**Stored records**
= Beginning of Section =

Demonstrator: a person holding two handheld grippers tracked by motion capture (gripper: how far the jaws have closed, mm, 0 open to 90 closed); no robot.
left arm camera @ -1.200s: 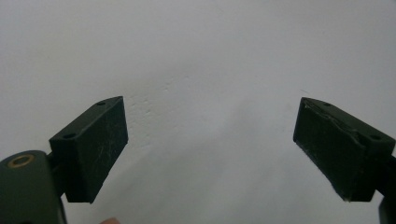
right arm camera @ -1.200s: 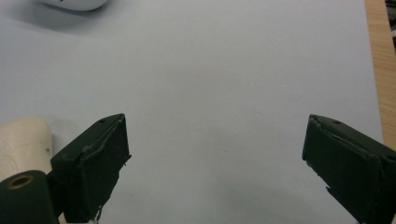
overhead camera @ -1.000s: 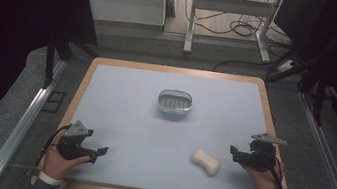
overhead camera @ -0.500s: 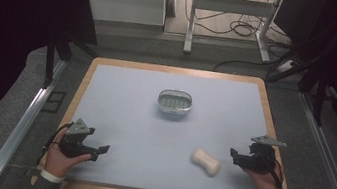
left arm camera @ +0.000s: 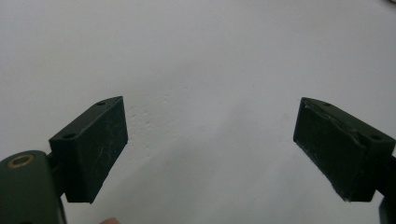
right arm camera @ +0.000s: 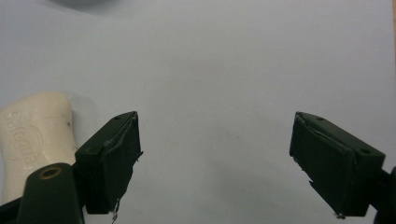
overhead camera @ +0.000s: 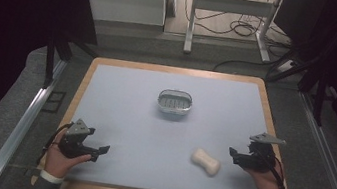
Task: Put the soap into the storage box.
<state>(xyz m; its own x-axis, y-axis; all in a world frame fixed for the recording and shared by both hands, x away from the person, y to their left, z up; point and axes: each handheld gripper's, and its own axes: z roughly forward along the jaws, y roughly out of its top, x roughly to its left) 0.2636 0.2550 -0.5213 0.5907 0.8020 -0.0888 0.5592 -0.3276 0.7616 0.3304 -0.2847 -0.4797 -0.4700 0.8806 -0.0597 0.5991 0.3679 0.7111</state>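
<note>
Presently both the left tool and right tool stood open and empty; the right should straddle the soap bar squarely across its narrow waist.

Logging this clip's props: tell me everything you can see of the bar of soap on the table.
The bar of soap is cream-white and waisted, narrower in the middle with rounded ends, and looks matte and solid. Embossed lettering shows on its top in the right gripper view, too blurred to read. It lies flat and angled on the pale blue table, near the front right, untouched, just left of the open right gripper.
</note>
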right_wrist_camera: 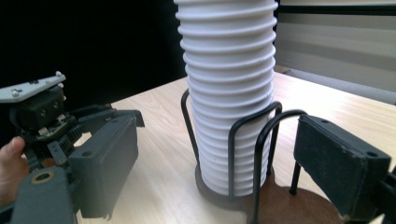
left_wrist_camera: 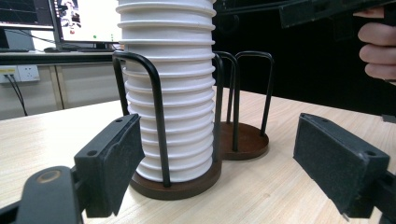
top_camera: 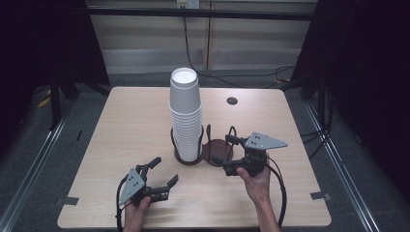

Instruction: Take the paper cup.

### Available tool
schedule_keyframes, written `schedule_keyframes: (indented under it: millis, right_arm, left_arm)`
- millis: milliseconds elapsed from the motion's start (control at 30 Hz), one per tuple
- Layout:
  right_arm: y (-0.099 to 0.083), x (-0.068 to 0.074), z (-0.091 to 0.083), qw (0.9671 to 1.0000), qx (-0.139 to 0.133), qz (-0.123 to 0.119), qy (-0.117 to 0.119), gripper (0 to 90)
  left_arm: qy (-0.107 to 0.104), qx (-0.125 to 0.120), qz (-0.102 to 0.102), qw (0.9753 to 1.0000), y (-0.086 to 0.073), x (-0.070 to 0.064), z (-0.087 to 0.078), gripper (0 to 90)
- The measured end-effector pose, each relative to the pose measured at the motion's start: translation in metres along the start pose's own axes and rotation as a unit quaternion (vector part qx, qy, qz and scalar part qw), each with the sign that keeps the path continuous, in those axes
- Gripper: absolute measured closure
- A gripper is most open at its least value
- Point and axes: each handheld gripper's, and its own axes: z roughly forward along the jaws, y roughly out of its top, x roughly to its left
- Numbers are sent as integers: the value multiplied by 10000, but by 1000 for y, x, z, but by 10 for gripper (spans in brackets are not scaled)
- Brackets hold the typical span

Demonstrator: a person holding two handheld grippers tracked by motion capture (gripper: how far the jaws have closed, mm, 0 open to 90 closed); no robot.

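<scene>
Indoors, pale wooden table [top_camera: 130,130] over grey floor [top_camera: 29,159]; left gripper [top_camera: 163,172] and right gripper [top_camera: 227,153] released

I can read no words, numbers or brand marks anywhere from my claws' views or from above. The monitor [left_wrist_camera: 88,21] behind the tabletop [left_wrist_camera: 56,135] glows, but its contents are too blurred to read.

A tall stack of white cups [top_camera: 184,113] stands in a dark wire holder [top_camera: 187,157] on the wooden desk [top_camera: 121,135]. A second, empty holder [top_camera: 218,151] touches it. A monitor [left_wrist_camera: 86,21] glows behind.
</scene>
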Motion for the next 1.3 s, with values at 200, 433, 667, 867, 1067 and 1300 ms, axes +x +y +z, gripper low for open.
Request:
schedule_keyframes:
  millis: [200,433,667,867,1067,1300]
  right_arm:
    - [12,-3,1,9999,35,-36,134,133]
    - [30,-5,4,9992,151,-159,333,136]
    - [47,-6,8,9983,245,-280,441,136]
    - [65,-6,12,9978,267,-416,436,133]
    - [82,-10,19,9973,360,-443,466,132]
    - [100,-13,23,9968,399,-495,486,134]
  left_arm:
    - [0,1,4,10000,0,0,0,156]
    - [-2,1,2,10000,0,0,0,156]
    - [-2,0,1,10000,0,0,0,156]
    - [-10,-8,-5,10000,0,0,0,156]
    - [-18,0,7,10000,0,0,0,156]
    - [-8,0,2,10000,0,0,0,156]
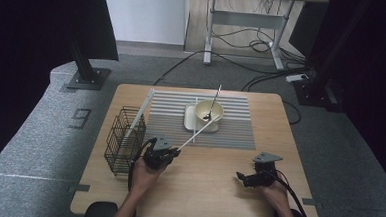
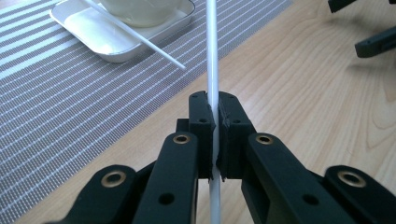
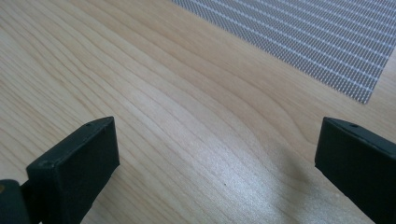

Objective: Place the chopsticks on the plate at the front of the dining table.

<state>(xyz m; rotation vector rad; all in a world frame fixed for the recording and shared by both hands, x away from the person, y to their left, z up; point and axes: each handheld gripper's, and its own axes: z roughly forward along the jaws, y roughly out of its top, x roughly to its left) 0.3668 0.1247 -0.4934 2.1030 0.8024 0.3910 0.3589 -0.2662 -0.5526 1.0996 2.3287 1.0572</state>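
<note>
Left gripper (image 1: 159,154) is clamping a white chopstick (image 1: 195,134); in the left gripper view the jaws are pressing together on the chopstick (image 2: 212,56), which is running straight up between the pads. In the high view the stick is slanting from the gripper up toward the white tray (image 1: 190,119), its far end reaching the tray's near edge. The tray is sitting on the striped placemat (image 1: 235,125), and a cream bowl (image 1: 209,111) is standing in the tray with a spoon (image 1: 212,107) leaning out of it. A second chopstick (image 2: 135,37) is lying across the tray's rim (image 2: 116,55) in the left gripper view, its tip hanging over the placemat.

Left of the tray, off the placemat, a black wire basket (image 1: 124,141) is standing on the counter (image 1: 201,194), with another white stick (image 1: 139,113) leaning in it.

Right gripper (image 1: 256,178) is resting low over bare counter, well apart from the tray on its near right side; its jaws are standing wide apart, nothing between them, wood grain (image 3: 196,140) and a corner of placemat (image 3: 327,46) beyond.
</note>
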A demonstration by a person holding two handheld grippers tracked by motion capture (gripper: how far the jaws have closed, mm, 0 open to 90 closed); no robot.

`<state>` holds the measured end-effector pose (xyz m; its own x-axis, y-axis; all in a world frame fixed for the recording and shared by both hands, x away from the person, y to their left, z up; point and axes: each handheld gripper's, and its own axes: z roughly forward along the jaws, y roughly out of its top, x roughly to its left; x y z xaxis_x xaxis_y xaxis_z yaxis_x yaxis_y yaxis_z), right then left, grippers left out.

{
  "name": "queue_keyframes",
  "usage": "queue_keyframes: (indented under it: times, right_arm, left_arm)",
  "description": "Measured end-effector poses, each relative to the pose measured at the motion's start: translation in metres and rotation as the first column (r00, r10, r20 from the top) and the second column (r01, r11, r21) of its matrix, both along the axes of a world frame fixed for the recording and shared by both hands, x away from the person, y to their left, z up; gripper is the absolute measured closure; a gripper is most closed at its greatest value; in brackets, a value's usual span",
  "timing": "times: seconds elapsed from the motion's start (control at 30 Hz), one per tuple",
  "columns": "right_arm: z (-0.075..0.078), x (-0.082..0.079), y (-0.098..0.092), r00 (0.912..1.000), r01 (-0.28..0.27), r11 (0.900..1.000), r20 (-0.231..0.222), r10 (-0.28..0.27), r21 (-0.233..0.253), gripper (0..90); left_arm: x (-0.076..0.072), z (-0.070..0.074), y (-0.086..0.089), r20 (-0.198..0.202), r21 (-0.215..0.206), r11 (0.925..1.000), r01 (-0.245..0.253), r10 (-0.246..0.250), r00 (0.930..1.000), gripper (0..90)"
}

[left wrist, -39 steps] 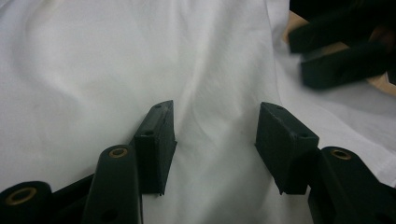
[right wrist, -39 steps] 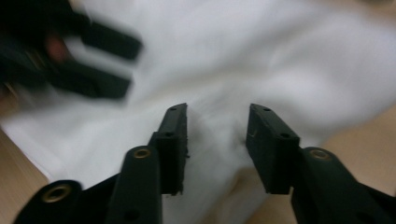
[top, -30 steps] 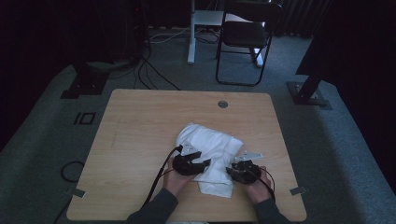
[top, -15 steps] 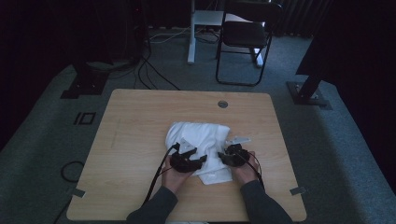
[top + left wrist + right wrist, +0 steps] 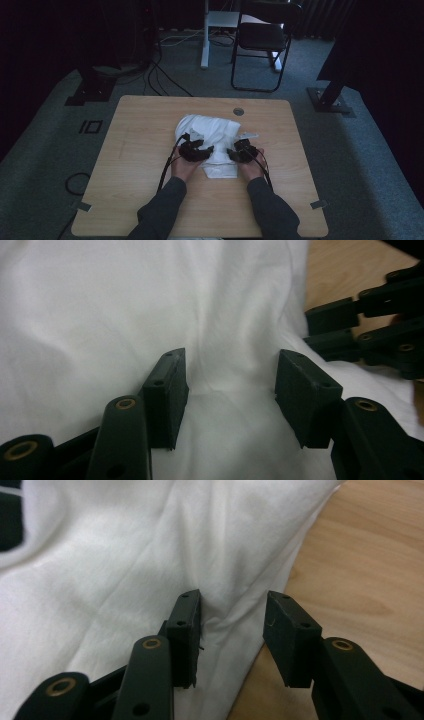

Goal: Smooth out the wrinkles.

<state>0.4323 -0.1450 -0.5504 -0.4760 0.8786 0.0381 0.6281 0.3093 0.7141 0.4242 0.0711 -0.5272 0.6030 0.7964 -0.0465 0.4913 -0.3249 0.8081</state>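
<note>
A crumpled white cloth [image 5: 210,131] lies bunched in the middle of the wooden table [image 5: 135,150]. My left gripper [image 5: 200,150] rests on the cloth's near left part, and my right gripper [image 5: 239,152] on its near right edge. In the left gripper view the left gripper [image 5: 231,370] is open, with a soft ridge of cloth [image 5: 100,315] between its jaws. The right gripper's black jaws [image 5: 360,330] show at that view's right side. In the right gripper view the right gripper [image 5: 234,605] is open, straddling the cloth's [image 5: 125,565] folded edge where it meets bare wood [image 5: 360,565].
A round cable hole [image 5: 238,111] sits near the table's far edge. Beyond the table stand a black chair [image 5: 262,40] and a white desk leg [image 5: 204,45]. Cables [image 5: 165,75] run over the grey carpet, and dark stand bases [image 5: 330,100] flank the table.
Both grippers have moved away from the person onto the cloth, the right one also leftward. The cloth's near part has bunched farther up the table.
</note>
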Motion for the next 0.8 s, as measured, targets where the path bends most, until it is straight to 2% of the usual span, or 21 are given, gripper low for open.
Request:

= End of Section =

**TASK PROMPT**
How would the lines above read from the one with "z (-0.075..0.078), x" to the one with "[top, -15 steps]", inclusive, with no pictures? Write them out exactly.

**COMPLETED EXERCISE**
  "columns": "right_arm: z (-0.075..0.078), x (-0.082..0.079), y (-0.098..0.092), r00 (0.912..1.000), r01 (-0.28..0.27), r11 (0.900..1.000), r20 (-0.231..0.222), r10 (-0.28..0.27), r21 (-0.233..0.253), gripper (0..90); left_arm: x (-0.076..0.072), z (-0.070..0.074), y (-0.086..0.089), r20 (-0.198..0.202), r21 (-0.215..0.206), r11 (0.925..1.000), r01 (-0.245..0.253), r10 (-0.246..0.250), r00 (0.930..1.000), gripper (0..90)"
}

[left wrist, -39 steps] 
[right wrist, -39 steps] 
[top, -30 steps] 
[top, -15 steps] 

This answer has now been given in full.